WORK ITEM: For every line in the material below that holds "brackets", report the line.

[SUPPLIED DATA Boundary: Start]

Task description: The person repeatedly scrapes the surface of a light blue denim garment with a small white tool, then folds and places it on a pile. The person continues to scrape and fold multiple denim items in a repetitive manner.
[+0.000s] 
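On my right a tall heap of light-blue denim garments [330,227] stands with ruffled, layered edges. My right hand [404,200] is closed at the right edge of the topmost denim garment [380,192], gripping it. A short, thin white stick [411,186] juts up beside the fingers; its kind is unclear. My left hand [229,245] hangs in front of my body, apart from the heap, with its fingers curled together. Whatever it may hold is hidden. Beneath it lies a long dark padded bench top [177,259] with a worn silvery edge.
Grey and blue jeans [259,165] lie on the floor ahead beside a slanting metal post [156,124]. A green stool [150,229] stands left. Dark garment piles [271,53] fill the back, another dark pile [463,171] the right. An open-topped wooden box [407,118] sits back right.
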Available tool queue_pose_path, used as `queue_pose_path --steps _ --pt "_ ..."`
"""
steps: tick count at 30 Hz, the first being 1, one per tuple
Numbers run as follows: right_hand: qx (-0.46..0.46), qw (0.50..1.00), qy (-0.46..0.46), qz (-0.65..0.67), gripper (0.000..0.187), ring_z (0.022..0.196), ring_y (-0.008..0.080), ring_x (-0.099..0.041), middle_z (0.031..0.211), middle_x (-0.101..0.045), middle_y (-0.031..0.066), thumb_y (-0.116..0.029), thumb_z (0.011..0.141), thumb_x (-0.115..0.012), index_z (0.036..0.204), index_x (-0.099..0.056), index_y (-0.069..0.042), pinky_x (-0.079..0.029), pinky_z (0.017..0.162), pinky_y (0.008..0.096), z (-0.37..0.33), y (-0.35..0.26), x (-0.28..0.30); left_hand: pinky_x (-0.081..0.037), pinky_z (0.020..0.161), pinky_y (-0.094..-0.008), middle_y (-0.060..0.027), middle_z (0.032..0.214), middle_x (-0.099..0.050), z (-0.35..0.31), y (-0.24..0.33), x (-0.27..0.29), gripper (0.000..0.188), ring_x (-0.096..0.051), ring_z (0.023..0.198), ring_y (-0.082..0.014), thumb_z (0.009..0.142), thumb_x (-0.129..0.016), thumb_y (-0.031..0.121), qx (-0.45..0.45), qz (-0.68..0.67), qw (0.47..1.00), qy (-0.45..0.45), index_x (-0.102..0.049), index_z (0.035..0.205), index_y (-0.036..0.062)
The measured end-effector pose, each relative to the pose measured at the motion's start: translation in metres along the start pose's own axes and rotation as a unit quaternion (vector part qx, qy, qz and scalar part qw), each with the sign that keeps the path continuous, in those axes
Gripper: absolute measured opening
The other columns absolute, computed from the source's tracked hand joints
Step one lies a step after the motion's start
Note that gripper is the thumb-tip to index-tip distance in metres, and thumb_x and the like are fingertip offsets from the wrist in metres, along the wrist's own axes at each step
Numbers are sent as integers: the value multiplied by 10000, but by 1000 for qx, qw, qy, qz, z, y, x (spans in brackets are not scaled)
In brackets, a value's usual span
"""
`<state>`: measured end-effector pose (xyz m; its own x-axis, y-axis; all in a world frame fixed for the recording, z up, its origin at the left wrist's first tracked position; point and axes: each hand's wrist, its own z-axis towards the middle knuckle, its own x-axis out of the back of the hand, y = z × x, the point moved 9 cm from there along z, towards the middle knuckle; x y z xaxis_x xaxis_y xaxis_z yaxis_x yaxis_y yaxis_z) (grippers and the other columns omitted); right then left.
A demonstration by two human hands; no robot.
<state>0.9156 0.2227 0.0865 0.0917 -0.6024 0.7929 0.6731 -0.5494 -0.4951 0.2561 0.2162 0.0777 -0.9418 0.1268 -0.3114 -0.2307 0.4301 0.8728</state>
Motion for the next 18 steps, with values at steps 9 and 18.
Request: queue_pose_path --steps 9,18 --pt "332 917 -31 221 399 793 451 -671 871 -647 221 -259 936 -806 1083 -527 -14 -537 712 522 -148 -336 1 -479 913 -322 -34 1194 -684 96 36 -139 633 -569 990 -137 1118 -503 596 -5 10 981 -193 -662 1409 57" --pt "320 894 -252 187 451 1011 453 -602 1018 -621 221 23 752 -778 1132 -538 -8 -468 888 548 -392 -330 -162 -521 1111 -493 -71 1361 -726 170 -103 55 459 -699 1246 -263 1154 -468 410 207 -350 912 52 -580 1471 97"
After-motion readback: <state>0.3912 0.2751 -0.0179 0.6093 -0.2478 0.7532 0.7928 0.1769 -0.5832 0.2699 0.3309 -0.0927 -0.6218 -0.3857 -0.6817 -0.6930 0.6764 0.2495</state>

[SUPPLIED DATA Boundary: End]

REPLY TO THE EXERCISE:
Numbers are sent as integers: the value multiplied by 10000, but by 1000 for qx, qw, qy, qz, z, y, x (spans in brackets are not scaled)
In brackets, a value's usual span

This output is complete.